15
votes

I have been experimenting with RxJS for two weeks now, and although I love it in principle I just cannot seem to find and implement the correct pattern for managing state. All articles and questions appear to agree:

  • Subject should be avoided where possible in favor of just pushing state through via transformations;
  • .getValue() should be deprecated entirely; and
  • .do should perhaps be avoided except for DOM manipulation?

The problem with all such suggestions is that none of the literature appears to directly say what you should be using instead, besides "you'll learn the Rx way and stop using Subject".

But I cannot find a direct example anywhere that specifically indicates the correct way to perform both additions and removals to a single stream/object, as the consequence of multiple other stream inputs, in a stateless and functional manner.

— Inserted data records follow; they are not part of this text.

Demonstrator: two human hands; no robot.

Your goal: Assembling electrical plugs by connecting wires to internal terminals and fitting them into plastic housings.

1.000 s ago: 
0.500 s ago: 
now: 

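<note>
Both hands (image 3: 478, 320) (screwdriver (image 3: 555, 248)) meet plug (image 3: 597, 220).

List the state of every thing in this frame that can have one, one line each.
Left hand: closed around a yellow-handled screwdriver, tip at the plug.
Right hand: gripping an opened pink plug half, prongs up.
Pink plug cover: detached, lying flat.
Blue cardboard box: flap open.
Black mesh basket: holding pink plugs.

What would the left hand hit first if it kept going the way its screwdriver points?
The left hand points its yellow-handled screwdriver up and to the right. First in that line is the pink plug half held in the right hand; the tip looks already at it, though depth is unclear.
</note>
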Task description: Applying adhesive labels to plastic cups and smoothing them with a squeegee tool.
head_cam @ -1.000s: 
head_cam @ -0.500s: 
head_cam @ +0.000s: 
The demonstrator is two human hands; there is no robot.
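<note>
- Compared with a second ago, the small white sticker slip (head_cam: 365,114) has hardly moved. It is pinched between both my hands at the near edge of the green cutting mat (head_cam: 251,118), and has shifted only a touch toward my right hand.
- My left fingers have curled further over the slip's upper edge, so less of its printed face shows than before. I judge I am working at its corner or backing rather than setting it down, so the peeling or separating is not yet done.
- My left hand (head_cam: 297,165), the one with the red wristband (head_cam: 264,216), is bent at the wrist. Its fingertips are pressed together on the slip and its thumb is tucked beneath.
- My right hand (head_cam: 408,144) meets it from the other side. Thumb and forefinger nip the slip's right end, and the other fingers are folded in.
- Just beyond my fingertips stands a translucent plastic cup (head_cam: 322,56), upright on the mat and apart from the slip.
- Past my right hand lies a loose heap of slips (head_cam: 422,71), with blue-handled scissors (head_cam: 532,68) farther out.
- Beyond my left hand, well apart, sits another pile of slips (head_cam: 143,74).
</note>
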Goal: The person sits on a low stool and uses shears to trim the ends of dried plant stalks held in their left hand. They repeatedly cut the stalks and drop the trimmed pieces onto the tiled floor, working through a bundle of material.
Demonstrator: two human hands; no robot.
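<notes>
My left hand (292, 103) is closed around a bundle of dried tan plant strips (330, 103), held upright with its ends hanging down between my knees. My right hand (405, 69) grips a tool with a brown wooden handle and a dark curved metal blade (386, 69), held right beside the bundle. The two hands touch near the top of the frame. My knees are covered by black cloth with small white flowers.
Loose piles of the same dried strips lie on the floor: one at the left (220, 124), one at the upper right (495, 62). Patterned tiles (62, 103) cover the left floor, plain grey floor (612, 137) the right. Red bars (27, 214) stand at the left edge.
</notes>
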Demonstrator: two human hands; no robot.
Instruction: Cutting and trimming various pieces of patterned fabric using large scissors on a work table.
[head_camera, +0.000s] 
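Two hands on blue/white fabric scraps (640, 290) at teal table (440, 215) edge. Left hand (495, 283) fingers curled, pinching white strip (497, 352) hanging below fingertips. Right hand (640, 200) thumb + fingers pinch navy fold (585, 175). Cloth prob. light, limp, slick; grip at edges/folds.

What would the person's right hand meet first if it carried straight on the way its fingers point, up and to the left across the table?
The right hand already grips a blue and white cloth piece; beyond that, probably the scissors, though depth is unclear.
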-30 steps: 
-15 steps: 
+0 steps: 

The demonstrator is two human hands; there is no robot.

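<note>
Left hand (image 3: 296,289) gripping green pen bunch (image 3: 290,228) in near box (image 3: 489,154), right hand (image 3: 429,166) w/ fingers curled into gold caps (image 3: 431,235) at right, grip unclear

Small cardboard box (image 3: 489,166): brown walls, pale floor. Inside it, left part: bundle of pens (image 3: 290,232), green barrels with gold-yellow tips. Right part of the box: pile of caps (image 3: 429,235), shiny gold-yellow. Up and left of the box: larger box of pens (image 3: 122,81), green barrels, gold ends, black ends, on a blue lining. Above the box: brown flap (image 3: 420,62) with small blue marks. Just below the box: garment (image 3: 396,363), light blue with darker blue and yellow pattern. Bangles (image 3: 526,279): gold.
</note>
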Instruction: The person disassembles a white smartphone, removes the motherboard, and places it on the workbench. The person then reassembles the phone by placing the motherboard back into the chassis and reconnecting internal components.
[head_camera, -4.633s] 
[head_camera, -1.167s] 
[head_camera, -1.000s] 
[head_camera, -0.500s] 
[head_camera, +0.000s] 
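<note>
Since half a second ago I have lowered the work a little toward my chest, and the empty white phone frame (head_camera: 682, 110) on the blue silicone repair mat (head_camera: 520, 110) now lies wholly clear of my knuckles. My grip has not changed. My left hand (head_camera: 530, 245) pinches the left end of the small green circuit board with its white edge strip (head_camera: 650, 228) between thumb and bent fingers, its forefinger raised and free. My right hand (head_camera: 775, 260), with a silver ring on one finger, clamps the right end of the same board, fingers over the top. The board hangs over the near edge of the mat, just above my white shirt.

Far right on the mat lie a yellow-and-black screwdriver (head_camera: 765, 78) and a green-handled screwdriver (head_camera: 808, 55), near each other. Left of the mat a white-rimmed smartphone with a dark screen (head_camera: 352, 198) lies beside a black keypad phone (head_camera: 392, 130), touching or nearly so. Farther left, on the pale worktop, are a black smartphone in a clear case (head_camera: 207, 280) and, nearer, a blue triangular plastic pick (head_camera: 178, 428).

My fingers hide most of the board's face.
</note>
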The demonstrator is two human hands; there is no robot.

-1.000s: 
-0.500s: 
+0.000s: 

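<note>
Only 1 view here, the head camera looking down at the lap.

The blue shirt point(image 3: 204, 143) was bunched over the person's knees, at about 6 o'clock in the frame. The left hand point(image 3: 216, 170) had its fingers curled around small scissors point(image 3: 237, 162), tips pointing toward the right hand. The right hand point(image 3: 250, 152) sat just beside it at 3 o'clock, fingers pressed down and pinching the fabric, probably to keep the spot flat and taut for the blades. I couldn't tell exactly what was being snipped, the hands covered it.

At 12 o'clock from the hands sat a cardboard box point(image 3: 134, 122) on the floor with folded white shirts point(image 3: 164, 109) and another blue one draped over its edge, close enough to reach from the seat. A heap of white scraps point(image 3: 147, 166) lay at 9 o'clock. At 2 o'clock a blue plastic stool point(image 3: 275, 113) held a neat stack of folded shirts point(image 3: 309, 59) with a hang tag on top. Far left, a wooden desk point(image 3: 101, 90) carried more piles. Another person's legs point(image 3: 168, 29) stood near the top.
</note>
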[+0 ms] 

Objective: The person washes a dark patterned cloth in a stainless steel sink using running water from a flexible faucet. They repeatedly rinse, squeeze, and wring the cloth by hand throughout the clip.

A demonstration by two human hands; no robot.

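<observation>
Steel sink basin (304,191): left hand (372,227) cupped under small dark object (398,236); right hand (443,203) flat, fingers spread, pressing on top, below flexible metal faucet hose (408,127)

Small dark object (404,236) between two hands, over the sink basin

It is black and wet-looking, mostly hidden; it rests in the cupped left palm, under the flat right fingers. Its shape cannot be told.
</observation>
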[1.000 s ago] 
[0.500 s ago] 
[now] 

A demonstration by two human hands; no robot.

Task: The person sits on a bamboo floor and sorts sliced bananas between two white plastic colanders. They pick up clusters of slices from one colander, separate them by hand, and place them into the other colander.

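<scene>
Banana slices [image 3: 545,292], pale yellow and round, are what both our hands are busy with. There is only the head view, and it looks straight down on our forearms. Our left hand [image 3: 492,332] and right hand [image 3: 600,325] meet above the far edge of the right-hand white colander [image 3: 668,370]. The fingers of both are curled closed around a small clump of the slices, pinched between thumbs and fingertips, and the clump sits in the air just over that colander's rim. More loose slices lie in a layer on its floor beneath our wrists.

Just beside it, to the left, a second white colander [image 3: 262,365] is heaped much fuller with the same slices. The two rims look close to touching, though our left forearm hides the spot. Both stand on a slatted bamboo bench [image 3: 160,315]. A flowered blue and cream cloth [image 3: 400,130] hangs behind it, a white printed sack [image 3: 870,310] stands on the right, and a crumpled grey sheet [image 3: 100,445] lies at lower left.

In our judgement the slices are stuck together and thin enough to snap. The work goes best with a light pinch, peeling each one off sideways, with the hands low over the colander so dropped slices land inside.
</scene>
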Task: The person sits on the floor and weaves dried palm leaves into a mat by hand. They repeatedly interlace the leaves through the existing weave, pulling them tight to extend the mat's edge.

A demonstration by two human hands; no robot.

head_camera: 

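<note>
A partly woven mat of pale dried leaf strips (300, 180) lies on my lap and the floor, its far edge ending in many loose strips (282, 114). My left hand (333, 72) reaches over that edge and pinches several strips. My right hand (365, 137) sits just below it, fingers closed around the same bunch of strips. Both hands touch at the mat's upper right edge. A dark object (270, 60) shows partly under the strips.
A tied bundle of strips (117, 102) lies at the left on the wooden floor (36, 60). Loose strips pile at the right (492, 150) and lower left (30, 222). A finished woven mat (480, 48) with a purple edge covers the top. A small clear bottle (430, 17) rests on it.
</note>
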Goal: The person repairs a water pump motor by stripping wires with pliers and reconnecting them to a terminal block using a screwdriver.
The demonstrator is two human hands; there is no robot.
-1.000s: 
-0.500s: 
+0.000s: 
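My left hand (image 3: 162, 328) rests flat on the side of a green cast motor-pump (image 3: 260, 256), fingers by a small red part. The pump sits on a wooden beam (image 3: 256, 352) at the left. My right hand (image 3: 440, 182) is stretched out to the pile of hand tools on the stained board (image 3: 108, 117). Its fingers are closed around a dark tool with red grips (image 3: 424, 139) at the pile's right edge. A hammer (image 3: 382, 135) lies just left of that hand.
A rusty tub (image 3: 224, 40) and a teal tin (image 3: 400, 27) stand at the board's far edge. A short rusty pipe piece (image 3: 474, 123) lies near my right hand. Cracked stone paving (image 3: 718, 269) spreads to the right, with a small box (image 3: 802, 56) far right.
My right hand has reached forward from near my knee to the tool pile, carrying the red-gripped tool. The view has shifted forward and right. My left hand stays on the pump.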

Before I get pointed in the same directions again, problems with uncovered literature are:

  • The Introduction to Reactive Programming You've been missing: great starting text, but does not specifically address these questions.
  • The TODO example for RxJS comes with React and involves explicit manipulation of Subjects as proxies for React Stores.
  • http://blog.edanschwartz.com/2015/09/18/dead-simple-rxjs-todo-list/ : explicitly uses a state object for addition and removal of items.

My perhaps 10th rewrite of the standard TODO follows - My prior iterations covered include:

  • starting with a mutable 'items' array - bad as state is explicit and imperatively managed
  • using scan to concatenate new items to an addedItems$ stream, then branching another stream where the removed items were deleted - bad as the addedItems$ stream would grow indefinitely.
  • discovering BehaviorSubjectand using that - seemed bad since for each new updatedList$.next() emission, it requires the previous value to iterate, meaning that Subject.getValue() is essential.
  • trying to stream the result of the inputEnter$ addition events into filtered removal events - but then every new stream creates a new list, and then feeding that into the toggleItem$ and toggleAll$ streams means that each new stream is dependent on the previous, and so causing one of the 4 actions (add, remove, toggle item or toggle all) requires the whole chain to be unnecessarily run through again.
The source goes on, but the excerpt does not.